*Task directions*
Please retype each record exactly as it stands below.

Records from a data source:
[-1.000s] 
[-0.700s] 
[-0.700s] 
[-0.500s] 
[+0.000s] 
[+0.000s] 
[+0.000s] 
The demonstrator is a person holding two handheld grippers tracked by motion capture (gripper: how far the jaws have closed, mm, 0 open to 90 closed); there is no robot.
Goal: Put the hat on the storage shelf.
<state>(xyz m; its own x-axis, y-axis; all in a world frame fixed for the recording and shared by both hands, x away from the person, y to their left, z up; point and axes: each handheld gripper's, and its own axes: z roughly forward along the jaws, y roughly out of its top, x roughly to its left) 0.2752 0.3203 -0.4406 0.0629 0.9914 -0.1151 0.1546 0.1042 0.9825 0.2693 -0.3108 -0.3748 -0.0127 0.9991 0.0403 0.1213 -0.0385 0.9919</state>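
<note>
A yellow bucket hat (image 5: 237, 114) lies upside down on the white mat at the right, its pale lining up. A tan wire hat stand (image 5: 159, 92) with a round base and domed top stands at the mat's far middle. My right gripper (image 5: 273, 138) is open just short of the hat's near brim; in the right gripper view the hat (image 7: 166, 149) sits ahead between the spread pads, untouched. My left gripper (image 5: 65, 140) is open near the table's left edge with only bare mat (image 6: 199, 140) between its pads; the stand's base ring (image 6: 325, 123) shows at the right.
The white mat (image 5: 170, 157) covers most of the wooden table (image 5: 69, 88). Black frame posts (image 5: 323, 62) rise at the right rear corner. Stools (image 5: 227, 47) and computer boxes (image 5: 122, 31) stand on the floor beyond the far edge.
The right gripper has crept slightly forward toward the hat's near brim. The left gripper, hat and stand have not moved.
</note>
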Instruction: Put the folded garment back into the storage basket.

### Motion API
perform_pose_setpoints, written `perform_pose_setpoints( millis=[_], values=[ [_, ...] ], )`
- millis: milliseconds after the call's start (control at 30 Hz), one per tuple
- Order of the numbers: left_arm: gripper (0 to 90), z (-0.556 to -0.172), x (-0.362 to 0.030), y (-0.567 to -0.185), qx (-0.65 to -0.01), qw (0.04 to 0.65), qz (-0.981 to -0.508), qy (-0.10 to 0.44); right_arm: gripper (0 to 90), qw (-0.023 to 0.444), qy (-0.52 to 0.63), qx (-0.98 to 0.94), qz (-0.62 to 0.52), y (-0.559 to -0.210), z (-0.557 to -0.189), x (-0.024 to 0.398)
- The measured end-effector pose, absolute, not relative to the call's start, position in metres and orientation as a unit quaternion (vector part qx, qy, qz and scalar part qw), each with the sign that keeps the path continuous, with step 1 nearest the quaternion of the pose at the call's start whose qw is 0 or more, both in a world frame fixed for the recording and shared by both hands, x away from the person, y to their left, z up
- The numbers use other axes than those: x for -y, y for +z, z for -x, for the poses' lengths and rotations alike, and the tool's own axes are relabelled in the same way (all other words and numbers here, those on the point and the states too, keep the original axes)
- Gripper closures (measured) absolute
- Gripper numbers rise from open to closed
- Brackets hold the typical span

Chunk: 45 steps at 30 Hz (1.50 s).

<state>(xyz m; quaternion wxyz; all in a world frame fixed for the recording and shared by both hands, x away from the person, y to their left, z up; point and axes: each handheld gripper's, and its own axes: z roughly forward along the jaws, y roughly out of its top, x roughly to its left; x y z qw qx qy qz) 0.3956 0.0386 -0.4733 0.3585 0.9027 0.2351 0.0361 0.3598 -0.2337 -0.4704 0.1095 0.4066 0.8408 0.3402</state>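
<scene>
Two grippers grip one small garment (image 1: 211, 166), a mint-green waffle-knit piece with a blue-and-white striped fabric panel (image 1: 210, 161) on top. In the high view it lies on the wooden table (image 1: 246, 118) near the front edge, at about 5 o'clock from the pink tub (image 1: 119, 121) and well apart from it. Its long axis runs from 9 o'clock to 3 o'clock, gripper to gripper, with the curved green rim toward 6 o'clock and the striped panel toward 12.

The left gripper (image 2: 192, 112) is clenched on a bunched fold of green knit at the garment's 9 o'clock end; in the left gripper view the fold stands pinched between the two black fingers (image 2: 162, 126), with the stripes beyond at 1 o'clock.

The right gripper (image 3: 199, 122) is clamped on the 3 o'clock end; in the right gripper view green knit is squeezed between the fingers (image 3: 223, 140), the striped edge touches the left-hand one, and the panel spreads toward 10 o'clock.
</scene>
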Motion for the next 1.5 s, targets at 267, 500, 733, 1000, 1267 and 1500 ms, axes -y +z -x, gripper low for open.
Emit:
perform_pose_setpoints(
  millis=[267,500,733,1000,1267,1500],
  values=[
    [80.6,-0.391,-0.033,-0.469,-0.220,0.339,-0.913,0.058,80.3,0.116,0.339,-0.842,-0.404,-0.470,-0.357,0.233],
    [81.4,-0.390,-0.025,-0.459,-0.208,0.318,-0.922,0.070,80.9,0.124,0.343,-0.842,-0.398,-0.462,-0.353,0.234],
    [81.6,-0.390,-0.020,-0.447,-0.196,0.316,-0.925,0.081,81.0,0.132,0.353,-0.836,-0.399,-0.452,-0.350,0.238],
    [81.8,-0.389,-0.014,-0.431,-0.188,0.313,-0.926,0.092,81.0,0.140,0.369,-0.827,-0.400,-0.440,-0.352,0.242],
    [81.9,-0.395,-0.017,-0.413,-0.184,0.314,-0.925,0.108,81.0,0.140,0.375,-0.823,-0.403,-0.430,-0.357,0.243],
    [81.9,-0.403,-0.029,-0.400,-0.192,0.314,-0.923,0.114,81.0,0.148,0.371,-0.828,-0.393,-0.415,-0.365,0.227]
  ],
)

*Task response*
[-1.000s] 
[-0.700s] 
[-0.700s] 
[-0.500s] 
[+0.000s] 
[+0.000s] 
[+0.000s] 
The demonstrator is a person holding two handheld grippers tracked by motion capture (gripper: how far the jaws have closed, mm, 0 open to 90 closed); there is no robot.
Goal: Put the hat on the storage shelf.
<state>(xyz m; its own x-axis, y-axis; all in a world frame fixed for the recording and shared by both hands, x away from the person, y to their left, z up; point and axes: each handheld gripper's, and its own axes: z roughly forward along the jaws, y roughly out of its top, x roughly to its left) 0.2752 0.3203 -0.4406 0.0629 0.9914 -0.1151 0.1546 0.1042 0.9825 0.2693 -0.3108 -0.3748 -0.0127 0.9991 0.0403 0.1213 -0.0385 0.9919</state>
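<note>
A yellow bucket hat (image 5: 237, 114) lies upside down on the white mat at the right, its pale lining up. A tan wire hat stand (image 5: 159, 92) with a round base and domed top stands at the mat's far middle. My right gripper (image 5: 273, 138) is open just short of the hat's near brim; in the right gripper view the hat (image 7: 166, 149) sits ahead between the spread pads, untouched. My left gripper (image 5: 65, 140) is open near the table's left edge with only bare mat (image 6: 199, 140) between its pads; the stand's base ring (image 6: 325, 123) shows at the right.
The white mat (image 5: 170, 157) covers most of the wooden table (image 5: 69, 88). Black frame posts (image 5: 323, 62) rise at the right rear corner. Stools (image 5: 227, 47) and computer boxes (image 5: 122, 31) stand on the floor beyond the far edge.
The right gripper has crept slightly forward toward the hat's near brim. The left gripper, hat and stand have not moved.
</note>
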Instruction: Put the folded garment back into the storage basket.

### Motion API
perform_pose_setpoints, written `perform_pose_setpoints( millis=[_], values=[ [_, ...] ], )`
- millis: milliseconds after the call's start (control at 30 Hz), one per tuple
- Order of the numbers: left_arm: gripper (0 to 90), z (-0.556 to -0.172), x (-0.362 to 0.030), y (-0.567 to -0.185), qx (-0.65 to -0.01), qw (0.04 to 0.65), qz (-0.981 to -0.508), qy (-0.10 to 0.44); right_arm: gripper (0 to 90), qw (-0.023 to 0.444), qy (-0.52 to 0.63), qx (-0.98 to 0.94), qz (-0.62 to 0.52), y (-0.559 to -0.210), z (-0.557 to -0.189), x (-0.024 to 0.398)
- The measured end-effector pose, absolute, not relative to the call's start, position in metres and orientation as a unit quaternion (vector part qx, qy, qz and scalar part qw), each with the sign that keeps the path continuous, with step 1 nearest the quaternion of the pose at the call's start whose qw is 0 or more, both in a world frame fixed for the recording and shared by both hands, x away from the person, y to their left, z up
- The numbers use other axes than those: x for -y, y for +z, z for -x, for the poses' lengths and rotations alike, and the tool's own axes are relabelled in the same way (all other words and numbers here, those on the point and the states too, keep the original axes)
- Gripper closures (measured) absolute
- Gripper numbers rise from open to closed
- Brackets hold the typical span

Chunk: 45 steps at 30 Hz (1.50 s).

<state>(xyz m; quaternion wxyz; all in a world frame fixed for the recording and shared by both hands, x away from the person, y to their left, z up; point and axes: each handheld gripper's, and its own axes: z roughly forward along the jaws, y roughly out of its top, x roughly to its left; x y z qw qx qy qz) 0.3956 0.0386 -0.4733 0.3585 0.9027 0.2351 0.0361 0.3598 -0.2337 -0.4704 0.1095 0.4066 0.8408 0.3402</state>
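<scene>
Two grippers grip one small garment (image 1: 211, 166), a mint-green waffle-knit piece with a blue-and-white striped fabric panel (image 1: 210, 161) on top. In the high view it lies on the wooden table (image 1: 246, 118) near the front edge, at about 5 o'clock from the pink tub (image 1: 119, 121) and well apart from it. Its long axis runs from 9 o'clock to 3 o'clock, gripper to gripper, with the curved green rim toward 6 o'clock and the striped panel toward 12.

The left gripper (image 2: 192, 112) is clenched on a bunched fold of green knit at the garment's 9 o'clock end; in the left gripper view the fold stands pinched between the two black fingers (image 2: 162, 126), with the stripes beyond at 1 o'clock.

The right gripper (image 3: 199, 122) is clamped on the 3 o'clock end; in the right gripper view green knit is squeezed between the fingers (image 3: 223, 140), the striped edge touches the left-hand one, and the panel spreads toward 10 o'clock.
</scene>
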Motion for the next 1.5 s, targets at 267, 500, 733, 1000, 1267 and 1500 ms, axes -y +z -x, gripper low for open.
Emit:
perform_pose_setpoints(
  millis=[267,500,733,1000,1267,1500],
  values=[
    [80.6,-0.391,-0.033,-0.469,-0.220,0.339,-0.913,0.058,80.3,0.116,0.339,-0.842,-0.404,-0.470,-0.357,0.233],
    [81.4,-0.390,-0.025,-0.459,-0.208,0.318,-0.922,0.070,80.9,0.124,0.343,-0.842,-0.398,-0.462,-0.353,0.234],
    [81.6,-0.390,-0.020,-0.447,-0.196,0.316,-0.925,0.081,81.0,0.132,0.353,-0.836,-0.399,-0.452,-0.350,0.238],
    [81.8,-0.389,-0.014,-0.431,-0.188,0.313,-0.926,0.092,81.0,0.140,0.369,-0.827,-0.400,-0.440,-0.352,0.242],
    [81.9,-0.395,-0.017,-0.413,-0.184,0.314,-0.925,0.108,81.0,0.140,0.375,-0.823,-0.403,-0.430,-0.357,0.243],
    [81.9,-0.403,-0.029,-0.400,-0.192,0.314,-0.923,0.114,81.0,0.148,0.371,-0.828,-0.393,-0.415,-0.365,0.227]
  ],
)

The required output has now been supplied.